5. **Cite sources.** Every factual claim in the synthesis should trace back to a source URL from the subtask results.
## Scaling Guidelines
| Subtask Count | Use Case | Notes |
|---------------|----------|-------|
| 5-10 | Focused comparison | Quick competitive analysis, small entity list |
| 10-50 | Broad research | Industry survey, multi-facet deep dive |
| 50-200 | Large-scale data gathering | Full market scan, extensive entity research |
| 200-2000 | Exhaustive collection | Scraping many pages, processing large datasets |
Start with fewer subtasks and scale up. Each subtask has its own sandbox and internet access, so there is real cost to over-decomposing. A good rule: if two subtasks would search for nearly identical information, merge them into one.
## Common Patterns
### Deep Research (Cascade Pattern)
For topics requiring depth, run two rounds: a broad first pass, then a targeted second pass based on findings.
**Round 1:** 5-8 subtasks covering major facets of the topic.
**Synthesis:** Identify gaps, surprises, and areas needing deeper investigation.

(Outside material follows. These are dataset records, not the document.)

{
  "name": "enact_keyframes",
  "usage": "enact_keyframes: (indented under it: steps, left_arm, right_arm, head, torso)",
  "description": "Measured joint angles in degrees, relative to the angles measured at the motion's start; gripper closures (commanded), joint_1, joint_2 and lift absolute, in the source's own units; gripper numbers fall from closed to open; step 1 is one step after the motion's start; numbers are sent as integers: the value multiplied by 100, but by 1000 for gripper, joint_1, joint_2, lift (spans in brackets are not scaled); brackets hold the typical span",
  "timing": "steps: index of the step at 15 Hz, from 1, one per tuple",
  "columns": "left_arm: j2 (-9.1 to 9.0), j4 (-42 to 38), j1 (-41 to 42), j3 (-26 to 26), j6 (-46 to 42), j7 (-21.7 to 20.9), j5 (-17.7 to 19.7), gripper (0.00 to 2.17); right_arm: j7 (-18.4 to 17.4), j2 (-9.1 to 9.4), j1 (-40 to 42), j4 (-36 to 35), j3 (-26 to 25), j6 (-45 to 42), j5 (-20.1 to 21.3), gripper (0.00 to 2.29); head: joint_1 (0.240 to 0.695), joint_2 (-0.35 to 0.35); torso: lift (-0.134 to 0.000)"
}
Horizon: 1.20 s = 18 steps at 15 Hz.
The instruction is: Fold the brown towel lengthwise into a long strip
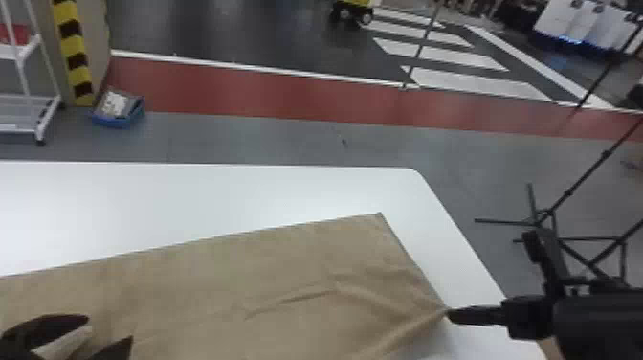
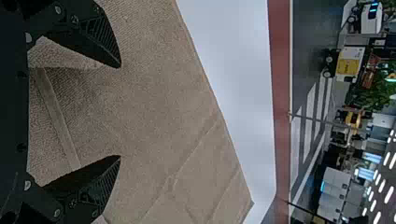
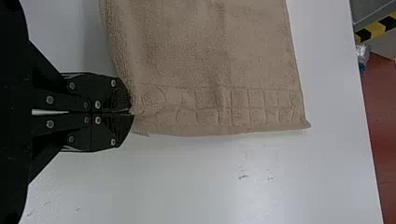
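The brown towel (image 1: 229, 277) lies across the white table, with creases running toward its right end. At that end my right gripper (image 1: 448, 313) is shut on the towel's near corner. In the right wrist view the right gripper (image 3: 131, 112) pinches the towel (image 3: 233, 56) beside its patterned end band. My left gripper (image 1: 112, 335) is over the towel at the lower left of the head view. In the left wrist view the left gripper (image 2: 120, 112) stands open, its fingers spread above the towel (image 2: 159, 93), with a raised fold and a seam between them.
The white table (image 1: 191, 191) extends beyond the towel's far edge, its rounded corner at the right. Past it, on the floor, stand a black tripod (image 1: 550, 215) at the right and a blue bin (image 1: 117, 112) beside a white rack (image 1: 28, 105) at the left.
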Motion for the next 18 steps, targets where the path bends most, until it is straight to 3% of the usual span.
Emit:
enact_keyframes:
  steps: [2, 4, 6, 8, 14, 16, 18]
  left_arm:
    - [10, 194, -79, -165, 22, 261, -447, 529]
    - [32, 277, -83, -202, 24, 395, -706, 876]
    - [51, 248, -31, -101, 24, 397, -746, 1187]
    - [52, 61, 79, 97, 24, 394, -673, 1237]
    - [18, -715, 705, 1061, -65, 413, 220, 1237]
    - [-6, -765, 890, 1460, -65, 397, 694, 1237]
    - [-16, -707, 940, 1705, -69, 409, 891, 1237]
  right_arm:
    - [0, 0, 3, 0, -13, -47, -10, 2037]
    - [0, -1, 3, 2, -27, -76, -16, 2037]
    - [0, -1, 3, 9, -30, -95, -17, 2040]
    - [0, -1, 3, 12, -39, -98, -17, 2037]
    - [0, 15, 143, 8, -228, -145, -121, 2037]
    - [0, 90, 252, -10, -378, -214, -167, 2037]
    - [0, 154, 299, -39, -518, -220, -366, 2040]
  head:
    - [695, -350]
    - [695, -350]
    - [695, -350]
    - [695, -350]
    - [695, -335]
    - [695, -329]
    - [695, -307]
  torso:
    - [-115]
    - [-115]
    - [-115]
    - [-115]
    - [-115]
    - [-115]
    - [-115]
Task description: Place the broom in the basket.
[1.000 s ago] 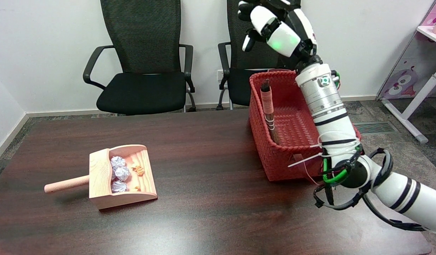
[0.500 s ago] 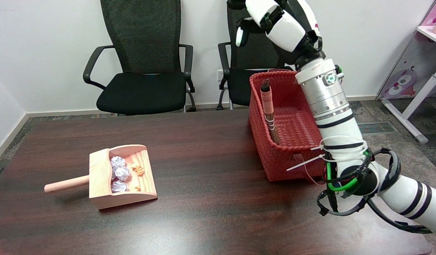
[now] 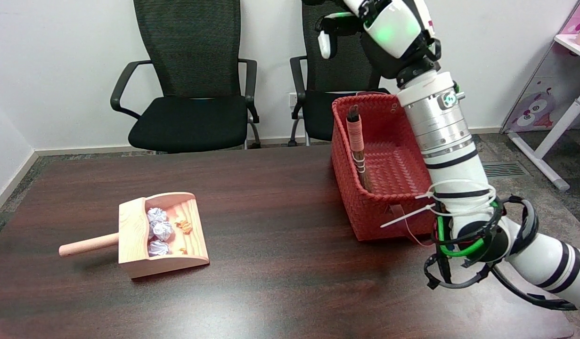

**Round 2:** 3-5 subtasks targeting the specific gaps identified in round 1.
**Final synthesis:** Merge both rounds into a comprehensive report.
### Competitive Intelligence
Research N competitors with identical prompts, then build a comparison matrix.
### Data Collection
Gather structured data from N sources, validate consistency, and merge into a single dataset.
### Multi-Source Verification
Research the same claim from N independent sources to assess reliability.
This skill enables massively parallel research and data gathering using Manus's map tool to spawn up to 2,000 independent workers. It is designed to break a large research problem into many identical subtasks, run them concurrently with full web access, and then synthesize structured outputs into a coherent report. The focus is on scale, repeatability, and producing aggregated insights quickly.
Define a decomposition strategy (by entity, facet, source type, or URL) and a consistent output schema that every worker returns. Dispatch the list of inputs to the map tool so each worker executes the same prompt template in its own sandbox. Finally, aggregate results by weighting confidence, resolving conflicts, extracting cross-cutting themes, and producing a structured synthesis with citations.
Can I use swarm for tasks that require shared state between workers?
No. Swarm is optimized for independent, similarly structured subtasks. Tasks requiring shared state or sequential dependencies are poor fits.
How do I handle conflicting results from different workers?
Flag conflicts in synthesis, cite both sources, and weigh findings by each worker's reported confidence and source quality.